GIVEN INFORMATION:

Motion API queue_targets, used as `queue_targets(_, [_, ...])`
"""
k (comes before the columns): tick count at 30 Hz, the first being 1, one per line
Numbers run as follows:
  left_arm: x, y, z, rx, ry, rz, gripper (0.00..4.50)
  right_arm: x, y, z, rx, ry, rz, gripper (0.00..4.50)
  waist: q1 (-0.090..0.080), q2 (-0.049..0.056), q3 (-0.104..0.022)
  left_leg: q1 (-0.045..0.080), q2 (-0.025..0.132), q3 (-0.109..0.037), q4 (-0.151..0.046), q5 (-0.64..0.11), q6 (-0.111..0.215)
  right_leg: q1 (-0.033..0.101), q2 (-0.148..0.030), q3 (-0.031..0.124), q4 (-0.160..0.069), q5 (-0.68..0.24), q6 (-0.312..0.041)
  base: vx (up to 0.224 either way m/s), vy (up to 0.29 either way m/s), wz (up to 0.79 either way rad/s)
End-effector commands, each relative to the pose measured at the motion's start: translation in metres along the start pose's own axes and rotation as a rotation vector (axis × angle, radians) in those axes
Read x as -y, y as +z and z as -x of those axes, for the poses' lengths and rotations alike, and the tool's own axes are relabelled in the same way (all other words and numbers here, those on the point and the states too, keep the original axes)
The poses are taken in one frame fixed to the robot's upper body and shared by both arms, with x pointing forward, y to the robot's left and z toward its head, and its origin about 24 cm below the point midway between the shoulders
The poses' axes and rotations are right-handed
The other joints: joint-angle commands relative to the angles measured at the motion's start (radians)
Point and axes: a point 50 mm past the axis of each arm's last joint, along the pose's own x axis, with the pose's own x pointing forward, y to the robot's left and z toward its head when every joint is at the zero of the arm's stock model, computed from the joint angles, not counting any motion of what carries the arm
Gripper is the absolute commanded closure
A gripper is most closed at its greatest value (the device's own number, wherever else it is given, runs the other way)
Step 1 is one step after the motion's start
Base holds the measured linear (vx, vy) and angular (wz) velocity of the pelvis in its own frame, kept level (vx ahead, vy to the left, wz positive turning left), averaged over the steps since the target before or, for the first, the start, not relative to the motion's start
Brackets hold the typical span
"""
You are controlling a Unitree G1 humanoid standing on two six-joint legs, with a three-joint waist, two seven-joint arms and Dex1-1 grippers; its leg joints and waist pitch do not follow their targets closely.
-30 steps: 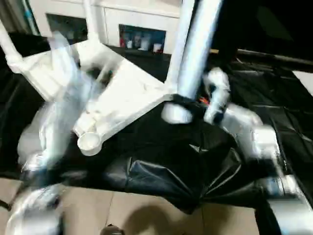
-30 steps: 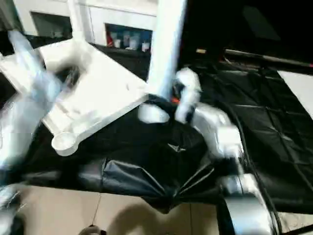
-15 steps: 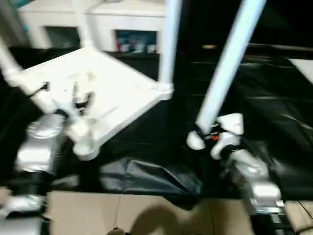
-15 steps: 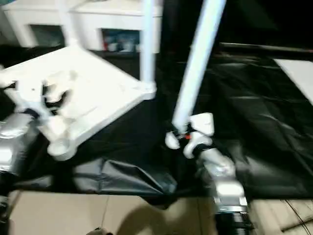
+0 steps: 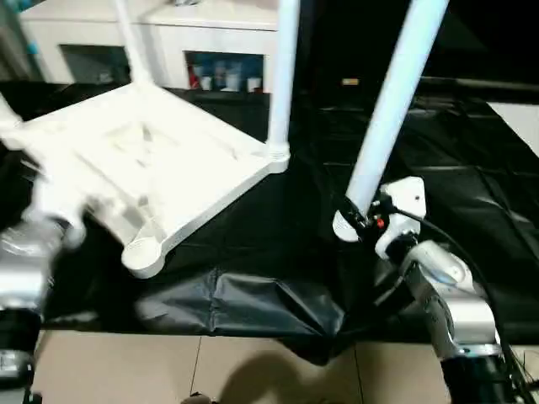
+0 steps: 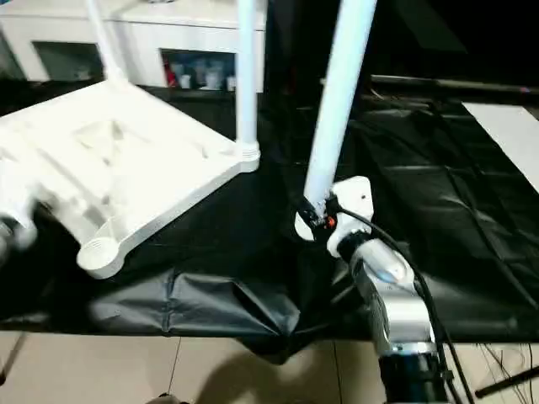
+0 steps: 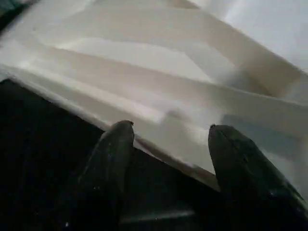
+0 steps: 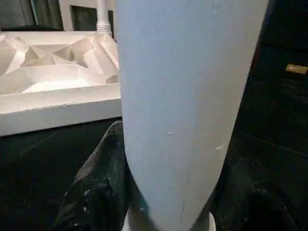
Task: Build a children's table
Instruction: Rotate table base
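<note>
- The desk (image 5: 472, 168) in front of me is covered with a black, shiny plastic sheet (image 5: 253, 299) that has many wrinkles and hangs over the front edge.
- Under the front edge I see a floor of pale beige tiles (image 5: 168, 370).
- Behind the desk stands a white cabinet (image 5: 210, 50) with open compartments, and small coloured things sit in one of them; I cannot tell what they are.
- The white plastic square top (image 5: 143, 168) of the children's table lies upside down on the left part of the desk, with its ribbed underside up.
- An empty round corner socket (image 5: 141, 252) is at the corner nearest to me.
- One long white tube leg (image 5: 282, 76) stands upright in the right corner socket, and another thin white leg (image 5: 126, 38) rises at the far corner.
- My right hand (image 5: 362, 220) is clamped on the lower end of a fourth long white tapered tube leg (image 5: 392, 101), which leans a little and is apart from the top, to its right.
- My left hand (image 7: 168, 139) is at the edge of the top, its two black fingers (image 7: 113, 154) apart and holding nothing.
</note>
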Motion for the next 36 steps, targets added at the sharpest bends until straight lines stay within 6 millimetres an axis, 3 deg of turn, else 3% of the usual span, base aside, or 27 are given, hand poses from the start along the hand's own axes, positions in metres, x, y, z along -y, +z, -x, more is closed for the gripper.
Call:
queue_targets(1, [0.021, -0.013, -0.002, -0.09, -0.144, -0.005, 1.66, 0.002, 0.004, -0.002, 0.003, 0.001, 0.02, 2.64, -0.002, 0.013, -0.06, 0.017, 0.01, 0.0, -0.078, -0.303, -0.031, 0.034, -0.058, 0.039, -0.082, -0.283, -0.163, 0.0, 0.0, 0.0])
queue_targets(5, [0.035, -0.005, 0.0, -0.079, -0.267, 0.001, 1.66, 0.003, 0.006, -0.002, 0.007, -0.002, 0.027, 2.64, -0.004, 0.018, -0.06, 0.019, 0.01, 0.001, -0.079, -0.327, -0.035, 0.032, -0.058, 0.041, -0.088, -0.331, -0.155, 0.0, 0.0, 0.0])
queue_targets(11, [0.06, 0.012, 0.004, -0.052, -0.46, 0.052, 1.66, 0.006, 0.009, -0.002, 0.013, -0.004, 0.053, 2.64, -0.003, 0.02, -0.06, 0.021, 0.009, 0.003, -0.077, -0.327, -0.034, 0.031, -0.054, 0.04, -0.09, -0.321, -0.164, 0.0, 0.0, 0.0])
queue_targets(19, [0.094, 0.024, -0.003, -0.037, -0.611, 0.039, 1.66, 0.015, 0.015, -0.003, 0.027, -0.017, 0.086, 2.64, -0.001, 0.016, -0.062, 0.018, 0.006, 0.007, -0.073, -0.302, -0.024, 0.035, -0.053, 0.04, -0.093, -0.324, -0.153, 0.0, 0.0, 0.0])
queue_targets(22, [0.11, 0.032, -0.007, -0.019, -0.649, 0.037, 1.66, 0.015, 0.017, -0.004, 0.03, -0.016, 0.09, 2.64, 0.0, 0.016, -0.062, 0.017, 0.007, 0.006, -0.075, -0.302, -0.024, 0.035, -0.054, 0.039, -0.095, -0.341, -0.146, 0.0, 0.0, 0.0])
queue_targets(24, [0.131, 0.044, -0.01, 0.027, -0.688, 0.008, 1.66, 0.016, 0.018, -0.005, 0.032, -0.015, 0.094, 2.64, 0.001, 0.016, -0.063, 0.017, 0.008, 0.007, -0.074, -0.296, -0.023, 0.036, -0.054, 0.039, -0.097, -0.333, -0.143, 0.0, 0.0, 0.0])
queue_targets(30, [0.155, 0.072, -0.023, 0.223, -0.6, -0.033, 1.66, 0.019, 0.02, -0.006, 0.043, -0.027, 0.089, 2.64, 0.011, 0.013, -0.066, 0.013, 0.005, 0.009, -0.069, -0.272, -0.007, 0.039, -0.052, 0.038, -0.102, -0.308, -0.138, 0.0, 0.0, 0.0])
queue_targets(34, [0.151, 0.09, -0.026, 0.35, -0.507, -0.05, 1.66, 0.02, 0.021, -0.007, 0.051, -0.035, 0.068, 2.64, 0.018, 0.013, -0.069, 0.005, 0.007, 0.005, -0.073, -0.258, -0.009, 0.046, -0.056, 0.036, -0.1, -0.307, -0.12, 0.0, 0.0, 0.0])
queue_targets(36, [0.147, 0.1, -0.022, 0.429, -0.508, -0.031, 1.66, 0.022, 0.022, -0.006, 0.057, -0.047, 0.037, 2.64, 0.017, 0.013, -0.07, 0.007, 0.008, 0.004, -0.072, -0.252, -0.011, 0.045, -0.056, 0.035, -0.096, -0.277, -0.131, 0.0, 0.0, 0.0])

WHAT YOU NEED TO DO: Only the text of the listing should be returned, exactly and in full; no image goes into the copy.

ANSWER TO THIS EXERCISE:
Motion API queue_targets, used as `queue_targets(_, [_, ...])`
"""
k (comes before the columns): tick count at 30 Hz, the first being 1, one per line
Numbers run as follows:
  left_arm: x, y, z, rx, ry, rz, gripper (0.00..4.50)
  right_arm: x, y, z, rx, ry, rz, gripper (0.00..4.50)
  waist: q1 (-0.090..0.080), q2 (-0.049..0.056), q3 (-0.104..0.022)
  left_leg: q1 (-0.045..0.080), q2 (-0.025..0.132), q3 (-0.109..0.037), q4 (-0.151..0.046), q5 (-0.64..0.11), q6 (-0.111..0.215)
  right_leg: q1 (-0.033..0.101), q2 (-0.148..0.030), q3 (-0.031..0.124), q4 (-0.160..0.069), q5 (-0.68..0.24), q6 (-0.312..0.041)
  base: vx (up to 0.224 either way m/s), vy (up to 0.29 either way m/s), wz (up to 0.79 either way rad/s)
End-effector commands, each relative to the pose measured at the motion's start: translation in metres along the start pose's own axes and rotation as a rotation vector (axis × angle, radians) in those axes
Read x as -y, y as +z and z as -x of those axes, for the poses' lengths and rotations alike, and the tool's own axes are relabelled in the same way (all other words and numbers here, those on the point and the states too, keep the original axes)
The poses are taken in one frame fixed to the robot's upper body and shared by both arms, with x pointing forward, y to the robot's left and z toward its head, and its origin about 24 cm below the point midway between the shoulders
The poses' axes and rotations are right-handed
The other joints: joint-angle commands relative to the angles measured at the motion's start (radians)
Point and axes: a point 50 mm past the axis of each arm's last joint, along the pose's own x axis, with the pose's own x pointing forward, y to the robot's left and z toward its head when every joint is at the zero of the arm's stock model, computed from the joint angles, not counting any motion of what carries the arm
Gripper is the absolute commanded closure
A gripper is most closed at its greatest value (the device's own number, wherever else it is given, runs the other way)
Step 1 is one step after the motion's start
Base holds the measured linear (vx, vy) and angular (wz) velocity of the pelvis in its own frame, kept level (vx ahead, vy to the left, wz positive turning left), averaged over the steps since the target before or, for the first, the start, not relative to the motion's start
Brackets hold the typical span
"""
You are controlling a Unitree G1 humanoid standing on two six-joint legs, with a three-joint waist, two seven-joint arms and Dex1-1 grippers; its leg joints and waist pitch do not follow their targets closely.
-30 steps: 
-30 steps: 
-15 steps: 
-15 steps: 
+0 steps: 
+0 steps: 
+0 steps: 
+0 steps: 
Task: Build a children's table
Instruction: Rotate table base
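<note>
- The desk (image 5: 472, 168) in front of me is covered with a black, shiny plastic sheet (image 5: 253, 299) that has many wrinkles and hangs over the front edge.
- Under the front edge I see a floor of pale beige tiles (image 5: 168, 370).
- Behind the desk stands a white cabinet (image 5: 210, 50) with open compartments, and small coloured things sit in one of them; I cannot tell what they are.
- The white plastic square top (image 5: 143, 168) of the children's table lies upside down on the left part of the desk, with its ribbed underside up.
- An empty round corner socket (image 5: 141, 252) is at the corner nearest to me.
- One long white tube leg (image 5: 282, 76) stands upright in the right corner socket, and another thin white leg (image 5: 126, 38) rises at the far corner.
- My right hand (image 5: 362, 220) is clamped on the lower end of a fourth long white tapered tube leg (image 5: 392, 101), which leans a little and is apart from the top, to its right.
- My left hand (image 7: 168, 139) is at the edge of the top, its two black fingers (image 7: 113, 154) apart and holding nothing.
</note>
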Motion for the next 36 steps, targets added at the sharpest bends until straight lines stay within 6 millimetres an axis, 3 deg of turn, else 3% of the usual span, base aside, or 27 are given, hand poses from the start along the hand's own axes, positions in metres, x, y, z along -y, +z, -x, more is closed for the gripper.
Call:
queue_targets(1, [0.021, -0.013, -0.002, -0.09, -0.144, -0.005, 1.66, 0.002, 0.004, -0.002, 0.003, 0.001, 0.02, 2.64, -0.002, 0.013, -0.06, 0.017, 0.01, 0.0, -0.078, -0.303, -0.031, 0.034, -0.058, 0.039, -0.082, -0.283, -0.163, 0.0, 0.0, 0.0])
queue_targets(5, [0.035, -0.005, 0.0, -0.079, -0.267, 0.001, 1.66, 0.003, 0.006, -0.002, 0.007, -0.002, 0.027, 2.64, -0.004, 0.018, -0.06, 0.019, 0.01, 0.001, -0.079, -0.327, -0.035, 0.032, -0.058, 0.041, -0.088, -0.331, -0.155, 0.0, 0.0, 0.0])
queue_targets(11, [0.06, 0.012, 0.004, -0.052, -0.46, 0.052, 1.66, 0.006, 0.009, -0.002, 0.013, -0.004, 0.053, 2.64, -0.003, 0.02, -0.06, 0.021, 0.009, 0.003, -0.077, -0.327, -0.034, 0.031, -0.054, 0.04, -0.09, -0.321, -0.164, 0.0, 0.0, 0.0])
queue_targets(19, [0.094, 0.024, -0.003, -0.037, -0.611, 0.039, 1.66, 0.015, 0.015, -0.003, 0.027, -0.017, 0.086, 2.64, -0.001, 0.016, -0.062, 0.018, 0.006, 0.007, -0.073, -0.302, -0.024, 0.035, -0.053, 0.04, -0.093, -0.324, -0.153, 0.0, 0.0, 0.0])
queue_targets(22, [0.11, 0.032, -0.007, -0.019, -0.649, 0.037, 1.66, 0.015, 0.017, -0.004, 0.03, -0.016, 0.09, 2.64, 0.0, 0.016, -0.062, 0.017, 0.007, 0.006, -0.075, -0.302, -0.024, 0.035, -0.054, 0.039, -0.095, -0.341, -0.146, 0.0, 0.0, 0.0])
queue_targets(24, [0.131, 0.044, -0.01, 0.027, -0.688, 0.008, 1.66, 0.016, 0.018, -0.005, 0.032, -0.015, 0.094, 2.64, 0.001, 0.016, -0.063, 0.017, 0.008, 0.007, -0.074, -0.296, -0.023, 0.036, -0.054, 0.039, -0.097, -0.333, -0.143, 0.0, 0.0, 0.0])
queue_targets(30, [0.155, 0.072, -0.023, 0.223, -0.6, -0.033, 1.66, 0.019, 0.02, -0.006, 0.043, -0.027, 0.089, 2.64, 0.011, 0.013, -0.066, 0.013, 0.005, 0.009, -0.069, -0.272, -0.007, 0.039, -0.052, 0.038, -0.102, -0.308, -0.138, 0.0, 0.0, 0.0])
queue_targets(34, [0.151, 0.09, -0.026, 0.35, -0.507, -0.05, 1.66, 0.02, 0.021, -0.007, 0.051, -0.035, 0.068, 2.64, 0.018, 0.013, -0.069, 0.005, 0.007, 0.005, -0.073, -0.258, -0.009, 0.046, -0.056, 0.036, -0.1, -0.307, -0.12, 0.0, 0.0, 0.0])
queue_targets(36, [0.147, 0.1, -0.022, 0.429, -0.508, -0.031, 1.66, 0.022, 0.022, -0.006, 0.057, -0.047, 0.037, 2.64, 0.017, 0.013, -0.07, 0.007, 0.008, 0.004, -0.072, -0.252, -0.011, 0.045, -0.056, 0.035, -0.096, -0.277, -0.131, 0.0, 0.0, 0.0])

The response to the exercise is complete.